The analysis, based on novel survey data, found that working from home increased for every major demographic group and industry, but was particularly sharp among highly educated workers.

According to separate research by the Pew Charitable Trust, the continued loss of commuters will affect municipalities that depend on these workers for revenue — from sales taxes on their lunches to taxes on city-earned wages and parking fees.

Pew wrote, “fewer passengers – or less frequent workers – could translate into a shrinking local revenue base and contribute to long-term financial challenges for local governments.”

Cities are gearing up for this in their five-year budget. But his estimates for the share of people continuing to work from home instead of returning to the city office may underestimate the magnitude of this change.

For example, Philadelphia assumed a permanent loss of 15% of the nonresident wage tax base in its estimates last July, according to an analysis by the Philadelphia Office of the Comptroller.

A five-year financial plan published in January San Francisco estimates that office workers will telecommute permanently about 15% of the time in fiscal year 2025-2026.

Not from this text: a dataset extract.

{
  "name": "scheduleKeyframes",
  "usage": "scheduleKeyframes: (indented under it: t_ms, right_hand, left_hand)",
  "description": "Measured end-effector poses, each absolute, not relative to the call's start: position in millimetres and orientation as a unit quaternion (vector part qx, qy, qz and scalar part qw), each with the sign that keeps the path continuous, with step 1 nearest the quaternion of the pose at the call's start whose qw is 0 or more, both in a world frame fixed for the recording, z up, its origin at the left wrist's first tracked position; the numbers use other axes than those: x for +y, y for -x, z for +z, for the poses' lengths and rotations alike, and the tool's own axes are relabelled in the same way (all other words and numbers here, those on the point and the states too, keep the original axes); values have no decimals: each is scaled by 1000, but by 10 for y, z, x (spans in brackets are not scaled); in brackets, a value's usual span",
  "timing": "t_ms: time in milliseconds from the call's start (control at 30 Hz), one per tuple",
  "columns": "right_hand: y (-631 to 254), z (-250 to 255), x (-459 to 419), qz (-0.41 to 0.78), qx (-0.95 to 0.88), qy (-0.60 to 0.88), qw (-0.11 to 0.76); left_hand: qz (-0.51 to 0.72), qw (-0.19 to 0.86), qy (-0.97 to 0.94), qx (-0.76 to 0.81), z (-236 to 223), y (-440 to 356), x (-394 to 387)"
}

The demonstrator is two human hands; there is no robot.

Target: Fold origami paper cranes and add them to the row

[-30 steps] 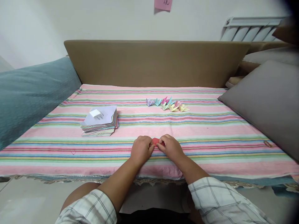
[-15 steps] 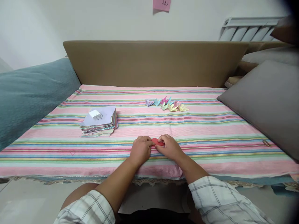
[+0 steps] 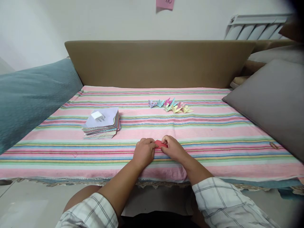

In their paper, economists including Alexander Bick of Arizona State University found that more than a third of employees expect to work from home at least one day a week this year.

Bick said the most important thing about the rise of Work From Home during the pandemic is its persistence.

According to its co-authors, this will have macroeconomic consequences, including in city centres, where the low-income and the less-educated will be most affected.